El poeta ya no tiene una percepción uniforme de su identidad como para poder
privilegiar, en la composición de su texto, la plasmación de un significado no
contradictorio. Inversamente, avanza y retrocede. Afirma y niega. Inicia la
construcción de un ángulo visual y lo abandona a medio camino en busca de otro
ángulo. Deambula, es nómade en su poema. Lo que construye es lo que resulta de
lo que hace, pero lo que hace no resulta sino de su ambivalencia.
Lo que hay de inagotable en la realidad es lo que de
imponderable hay, correlativamente, en la subjetividad. Si Cézanne dejó en
blanco lo que no podía ver –como asegura el notable poema de Aulicino- es
porque ver es entender. Cézanne nos enseña a todos que pintar es pintar una
manera de mirar los objetos, no los objetos como tales.
El moderno poeta antiguo que es Aulicino no sabe reconocer
como no contradictoria su manera de mirar y pinta –escribiendo- el esencial
desacuerdo que lo une a sí mismo
.
Bien podría él, como el personaje dantesco, habernos dicho:
Più non dirò, e scuro só che parlo. Su oscuridad es el luminoso retrato de un
vínculo denso con lo real, y el espesor de la problematicidad que lo define, su
riqueza, es lo que Jorge Aulicino acierta a transmitirnos con su último libro.
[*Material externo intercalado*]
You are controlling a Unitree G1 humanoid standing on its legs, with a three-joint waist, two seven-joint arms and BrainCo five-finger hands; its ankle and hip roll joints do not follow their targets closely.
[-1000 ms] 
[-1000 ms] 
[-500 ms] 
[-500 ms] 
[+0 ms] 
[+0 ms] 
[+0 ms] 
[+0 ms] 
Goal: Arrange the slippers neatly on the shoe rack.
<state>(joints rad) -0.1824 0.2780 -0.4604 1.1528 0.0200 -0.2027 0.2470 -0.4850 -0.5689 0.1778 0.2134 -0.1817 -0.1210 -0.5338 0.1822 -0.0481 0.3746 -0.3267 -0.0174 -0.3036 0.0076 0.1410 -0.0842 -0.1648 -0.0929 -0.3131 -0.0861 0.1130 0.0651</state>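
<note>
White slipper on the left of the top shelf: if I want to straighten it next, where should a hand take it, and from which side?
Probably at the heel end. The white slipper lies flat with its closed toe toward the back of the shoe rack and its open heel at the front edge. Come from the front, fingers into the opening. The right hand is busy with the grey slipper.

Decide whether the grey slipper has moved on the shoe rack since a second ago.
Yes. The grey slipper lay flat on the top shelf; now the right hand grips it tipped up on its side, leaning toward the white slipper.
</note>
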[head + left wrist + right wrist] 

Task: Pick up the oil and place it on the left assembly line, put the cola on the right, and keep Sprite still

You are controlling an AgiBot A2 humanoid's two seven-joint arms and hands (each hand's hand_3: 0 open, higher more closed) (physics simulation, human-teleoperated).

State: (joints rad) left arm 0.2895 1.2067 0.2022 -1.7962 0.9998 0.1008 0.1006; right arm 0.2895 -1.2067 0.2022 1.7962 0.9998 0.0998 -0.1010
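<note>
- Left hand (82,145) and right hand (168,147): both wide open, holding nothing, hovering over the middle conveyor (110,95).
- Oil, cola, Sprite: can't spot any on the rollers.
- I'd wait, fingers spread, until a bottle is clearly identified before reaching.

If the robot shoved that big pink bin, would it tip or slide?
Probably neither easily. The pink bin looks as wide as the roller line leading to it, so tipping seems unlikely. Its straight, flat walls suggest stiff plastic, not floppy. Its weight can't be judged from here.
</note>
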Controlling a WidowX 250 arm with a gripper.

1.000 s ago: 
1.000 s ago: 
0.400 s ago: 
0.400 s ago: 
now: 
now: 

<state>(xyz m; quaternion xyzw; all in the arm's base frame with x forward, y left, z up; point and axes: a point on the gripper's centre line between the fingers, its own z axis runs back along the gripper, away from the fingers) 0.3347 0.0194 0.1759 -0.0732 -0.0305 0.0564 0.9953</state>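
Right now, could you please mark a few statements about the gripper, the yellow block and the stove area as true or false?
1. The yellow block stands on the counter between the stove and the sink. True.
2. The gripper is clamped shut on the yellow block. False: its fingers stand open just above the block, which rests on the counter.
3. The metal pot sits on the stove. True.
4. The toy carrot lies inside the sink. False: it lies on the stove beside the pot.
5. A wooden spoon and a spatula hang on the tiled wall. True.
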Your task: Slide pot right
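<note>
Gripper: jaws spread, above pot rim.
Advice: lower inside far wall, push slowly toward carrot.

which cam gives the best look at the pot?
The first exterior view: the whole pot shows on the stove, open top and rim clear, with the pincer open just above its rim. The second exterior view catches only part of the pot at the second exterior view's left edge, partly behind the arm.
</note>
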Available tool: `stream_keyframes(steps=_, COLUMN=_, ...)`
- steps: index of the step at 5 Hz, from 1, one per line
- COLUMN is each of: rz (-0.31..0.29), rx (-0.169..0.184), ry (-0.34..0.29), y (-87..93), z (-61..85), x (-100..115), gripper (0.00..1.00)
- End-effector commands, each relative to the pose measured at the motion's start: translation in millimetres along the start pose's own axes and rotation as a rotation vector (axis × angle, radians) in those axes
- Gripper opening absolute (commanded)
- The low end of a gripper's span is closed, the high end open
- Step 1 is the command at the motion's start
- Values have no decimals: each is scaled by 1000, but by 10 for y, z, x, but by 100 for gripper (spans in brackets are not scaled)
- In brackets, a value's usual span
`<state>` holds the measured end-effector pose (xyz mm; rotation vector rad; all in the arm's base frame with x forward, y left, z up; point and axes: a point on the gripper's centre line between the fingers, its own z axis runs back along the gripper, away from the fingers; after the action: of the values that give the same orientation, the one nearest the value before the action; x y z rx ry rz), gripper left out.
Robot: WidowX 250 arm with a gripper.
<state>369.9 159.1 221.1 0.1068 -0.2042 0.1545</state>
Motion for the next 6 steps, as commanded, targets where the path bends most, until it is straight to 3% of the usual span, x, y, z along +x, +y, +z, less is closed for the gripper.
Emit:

Un recurso que merece particular reconocimiento en la poesía
del autor de Poeta antiguo es, junto con su tierna ironía, la habilidad con que
logra ensamblar elementos provenientes de diferentes estratos culturales del
lenguaje. Aulicino es un hurgador de la cultura. Leyendo sus textos se
comprueba la eficaz digestión intelectual que ha hecho, en la confección de su
estilo, de los recursos oriundos tanto de la poesía norteamericana como de las
propuestas del surrealismo; de la literatura clásica española como de la amplia
gama de extranjerismos, coloquialismos y modismos de raíz lunfarda que colman
el castellano hablado de nuestra ciudad.
Resultado de la sabia dosificación de todos esos
ingredientes es la atmósfera ya inconfundible de su poesía, donde pueden
reconocerse los contrapuntos precisos que juegan, incansablemente, el rigor y
la sensibilidad dentro de un tono caracterizado por la fluidez narrativa.
Ubicado con propiedad en ese suelo de esenciales
incertidumbres al que hoy podemos llamar realidad, Poeta antiguo arroja, a la
manera de un brújula, indicios certeros sobre los caminos que hoy recorre buena
parte de la mejor poesía de Buenos Aires.